I walk doggedly through an expanse that seems never-ending. All around me, the pale sands hide quiet, sleeping monsters ready to explode. Alone, I traverse this minefield, picking my steps both with determination and with caution. Alone, yet burdened, my back bent with the weight of all I am fighting for. I look around me, strategize, then go on instinct as the strategy fails me. I yearn to find the path out of this maze, to find my way to a calm space where I can be safe, my children can be safe, my world can feel safe again. I dig deep and push on, tiptoeing at times, but I force my back straight and my shoulders square and pull forth all the strength I have to go on.

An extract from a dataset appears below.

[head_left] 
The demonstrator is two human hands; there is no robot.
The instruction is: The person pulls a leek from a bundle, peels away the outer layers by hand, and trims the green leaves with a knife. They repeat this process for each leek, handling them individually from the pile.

I climb a sand dune, reach the top and gaze towards a horizon; in my view I unexpectedly see green. Filled with hope, I throw myself headlong down the slope, rolling chaotically downwards, my hair picking up oceans of sand as I go. Curls flying and arms flailing I reach the flat, brush myself off and try to pull myself together. I remember that things are not always as they seem in the desert, and I recenter myself. Moving forward step by eager step, I reach the area that had been green in my dreams only to find the mirage was just that: illusion. Sighing, I allow myself a few moments of desolation before swallowing the bitterness and once again finding my resolve. I knew it couldn’t have been real; such is life these days. Hope is proffered suddenly on a silver platter then just as rapidly pulled away. I have learned to understand this pattern, and though I may still fling myself headlong into the anticipation of joy, deep down I recognize that deception is more likely.
I try to remind myself, as I pilot my way through this time of my life, that this is only temporary. Though the future may seem distant, it will eventually be my present. These times of insecurity won’t last. The morass of devastation must have a boundary, and once crossed there may be vast fields of contentment. Recognizing the phantasm of an oasis at the bottom of that sand dune only reinforces my excitement for what will one day come, and I push onwards with that tiny spark lighting my way.